Dr. Hendrik Thies, Fachanwalt für Handels- und GesellschaftsrechtDr. Jan Henning Martens, Fachanwalt für Handels- und Gesellschaftsrecht

May Foreign Distributors claim a Compensation for Termination of their Agreement?

Under German law, authorized dealers (often also referred to as distributors) have a mandatory right to claim compensation upon termination of a distribution agreement if they ‘are integrated into the sales organization of the manufacturer’. If customer data are transferred, this right is mandatory and cannot be excluded. This also applies if the authorized dealer works abroad and if the parties have agreed to the application of German law.

Background

The German Federal Court of Justice (Bundesgerichtshof – “BGH”) recently decided in a ruling on the following case: The plaintiff was a Swedish company. It represented a German company as an authorized dealer in Sweden and other countries, but not in Germany. It transferred customer data to the German company and fulfilled tasks similar to those of a commercial agent (public relations, sales promotion, business calls, etc.). The authorized dealership agreement stipulated the applicability of German law. It was also agreed that upon termination of the agreement, no indemnities or compensation could be claimed. After the agreement was cancelled by the German manufacturer, the plaintiff submitted a claim for compensation in analogy to Section 89b of the German Commercial Code (Handelsgesetzbuch – “HGB”).

The court of first instance dismissed the case on the grounds that the right to claim compensation is only mandatory for commercial agents or for authorized dealers acting in Germany. The contractual exclusion of this claim was found to be legal.

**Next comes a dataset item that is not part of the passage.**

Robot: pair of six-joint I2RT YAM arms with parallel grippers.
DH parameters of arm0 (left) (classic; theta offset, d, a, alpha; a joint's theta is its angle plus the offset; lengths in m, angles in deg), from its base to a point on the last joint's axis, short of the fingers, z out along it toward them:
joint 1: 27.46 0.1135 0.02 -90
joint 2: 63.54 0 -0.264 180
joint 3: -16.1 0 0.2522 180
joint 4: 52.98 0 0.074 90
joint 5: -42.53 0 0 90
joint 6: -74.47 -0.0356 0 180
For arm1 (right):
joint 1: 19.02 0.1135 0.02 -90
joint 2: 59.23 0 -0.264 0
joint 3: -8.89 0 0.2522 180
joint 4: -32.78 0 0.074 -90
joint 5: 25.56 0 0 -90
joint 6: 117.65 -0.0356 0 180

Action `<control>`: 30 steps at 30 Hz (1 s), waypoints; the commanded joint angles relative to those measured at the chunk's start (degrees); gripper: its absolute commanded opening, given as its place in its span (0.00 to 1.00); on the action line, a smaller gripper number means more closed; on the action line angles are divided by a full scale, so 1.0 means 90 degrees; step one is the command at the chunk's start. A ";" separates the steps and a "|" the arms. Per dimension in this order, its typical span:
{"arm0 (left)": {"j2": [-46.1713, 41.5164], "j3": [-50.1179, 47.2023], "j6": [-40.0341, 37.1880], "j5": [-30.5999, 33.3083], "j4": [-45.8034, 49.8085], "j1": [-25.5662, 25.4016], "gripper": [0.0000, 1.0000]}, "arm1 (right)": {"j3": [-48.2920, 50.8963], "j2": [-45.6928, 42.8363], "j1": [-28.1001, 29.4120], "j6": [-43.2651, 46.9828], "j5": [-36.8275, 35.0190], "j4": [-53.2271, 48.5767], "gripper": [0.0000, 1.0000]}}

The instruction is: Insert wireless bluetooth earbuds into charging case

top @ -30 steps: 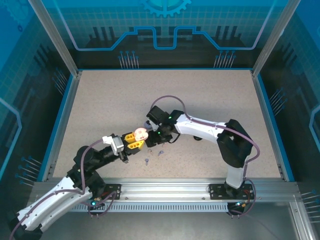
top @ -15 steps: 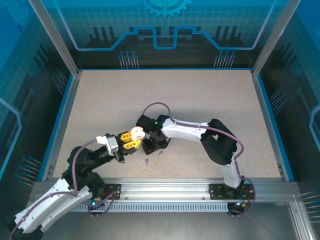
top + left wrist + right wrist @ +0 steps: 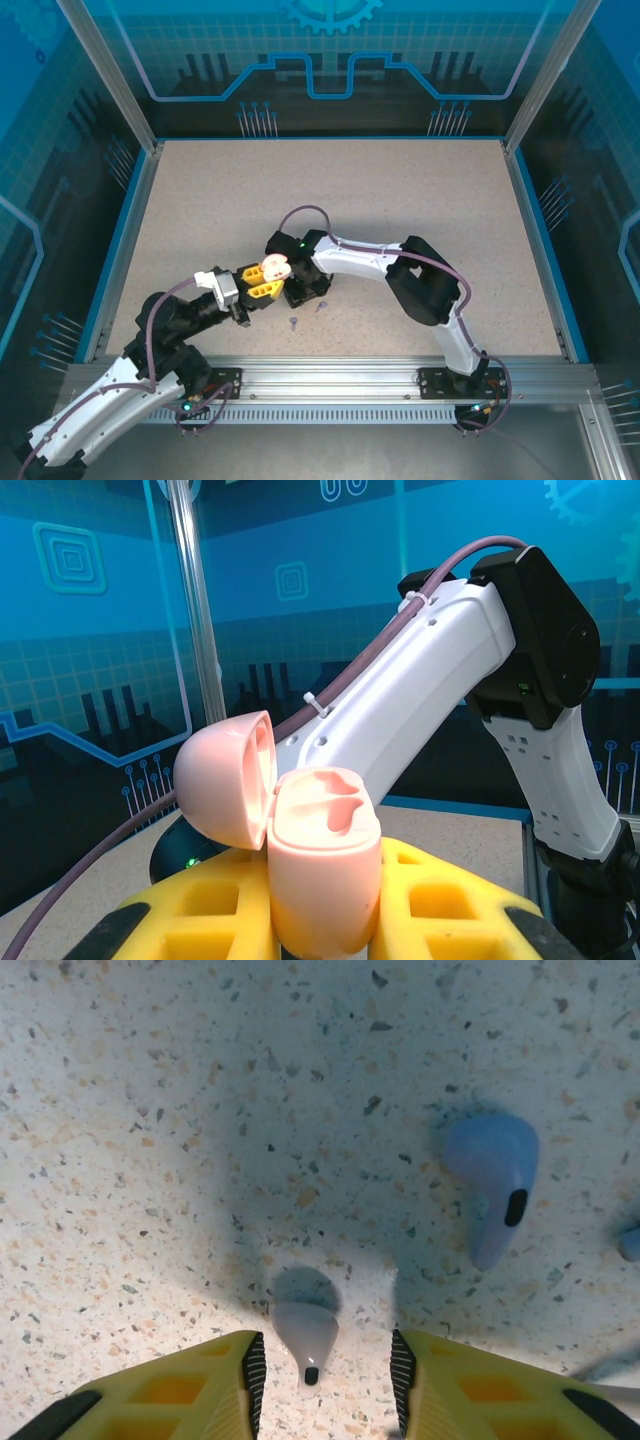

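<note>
My left gripper (image 3: 325,920) is shut on a pink charging case (image 3: 322,865), held upright with its lid (image 3: 225,780) swung open to the left and both sockets empty. From above, the case (image 3: 274,267) sits between the yellow fingers (image 3: 262,288). My right gripper (image 3: 325,1360) points down at the table just right of the case, open. A pale pink earbud (image 3: 305,1332) lies between its pads, close to the left one and with a gap to the right one. A lavender earbud (image 3: 492,1175) lies further off to the right.
Two small earbuds (image 3: 293,323) (image 3: 322,305) lie on the speckled table (image 3: 400,200) in front of the grippers. Another lavender piece (image 3: 630,1243) peeks in at the right wrist view's edge. The right arm (image 3: 420,680) crosses close behind the case.
The right arm has swung left and lowered its gripper to the table beside the case, and its jaws have narrowed. The left gripper, with the case, drew slightly left.
</note>
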 commanded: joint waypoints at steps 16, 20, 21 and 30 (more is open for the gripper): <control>-0.0130 0.0181 0.0029 -0.0030 0.0062 -0.0042 0.00 | -0.0475 0.0456 0.0203 0.0092 -0.0150 -0.0386 0.34; -0.0143 0.0180 0.0038 -0.0015 0.0064 -0.0029 0.00 | -0.0509 0.0531 0.0214 0.0089 -0.0144 -0.0389 0.32; -0.0143 0.0186 0.0030 -0.0011 0.0063 -0.0040 0.00 | -0.0507 0.0551 0.0213 0.0089 -0.0147 -0.0381 0.32; -0.0142 0.0207 0.0000 0.0025 0.0178 -0.0034 0.00 | -0.0398 0.0485 0.0209 0.0113 -0.0135 -0.0186 0.28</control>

The judgment of the BGH dated 25/02/2016, case reference: VII ZR 102/15

The BGH disagreed. Even if a contractual exclusion is considered feasible in the legal literature, the BGH found this unapplicable in this case. According to the court, Section 92c HGB regulates that, for commercial agents only, compensation cannot be contractually excluded in advance for work performed within the EU and EEA. For decades, case law has applied the regulation of Section 89b HGB analogously to authorized dealers who perform tasks as a commercial agent and who transfer customer data to the manufacturer. This analogous application also extends to Section 92c HGB. Ultimately, the risk is the same for an authorized dealer as for a commercial agent irrespective of whether he works in Germany or in another EU or EEA country.

Comment

The ruling of the BGH is well-founded and comprehensible. The right of authorized dealers to claim compensation after termination of their agreement is a long-standing problem in legal practice because many national laws provide for a mandatory compensation (in any case, under certain circumstances). If the parties do not choose any applicable law, the law applies for the land in which the dealer is acting. In Germany, the decisive factor for a right to claim compensation is whether customer data are transferred. If this is not the case and no obligation exists thereto, the right to claim compensation can be excluded by individual agreement under German law.

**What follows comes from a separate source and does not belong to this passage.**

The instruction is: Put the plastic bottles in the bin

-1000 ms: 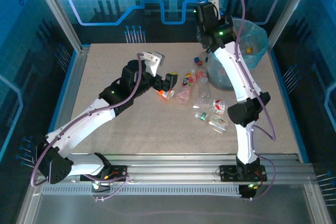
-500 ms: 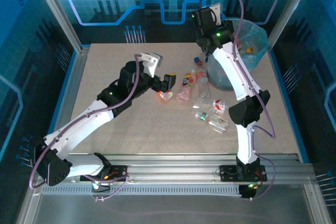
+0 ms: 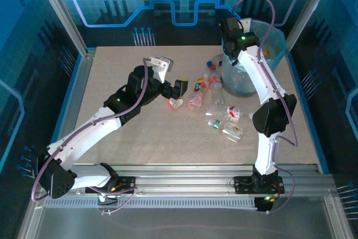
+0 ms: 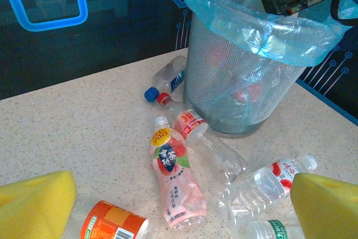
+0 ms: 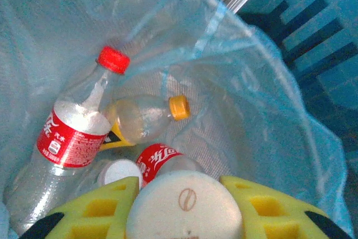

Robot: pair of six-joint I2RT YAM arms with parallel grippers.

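top view: left arm stretches low across the speckled worktop (image 3: 112, 71), left tool (image 3: 175, 94) released over an orange-labelled bottle (image 3: 175, 103); right arm rears over the bin (image 3: 274, 46), blue panels behind. left wrist: loose bottles (image 4: 176, 186) lie beside the bin. right wrist: right tool (image 5: 182, 197) grasping a white-based bottle (image 5: 187, 208) above binned bottles (image 5: 64, 138).

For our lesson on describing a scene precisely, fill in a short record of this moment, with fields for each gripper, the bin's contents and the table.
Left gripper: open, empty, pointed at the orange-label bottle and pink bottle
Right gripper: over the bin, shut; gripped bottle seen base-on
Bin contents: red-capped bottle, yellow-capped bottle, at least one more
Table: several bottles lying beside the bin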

Otherwise, it is recommendable in cross-border authorized dealership agreements to choose a law that does not recognize any right to compensation. That would even have been possible under Swedish law in the present case. For authorized dealers acting abroad, an assessment should always be made of which further risks exist under the national laws. Some countries allow the authorized dealer to claim compensation for his investments; others countries restrict the rights of the manufacturer to terminate the dealership agreements, especially in the case of exclusive dealerships. In particular in countries which are economically important for the manufacturer, such a legal assessment should be made, considering the manufacturers place themselves at the authorized dealer’s mercy ‘for better or for worse’.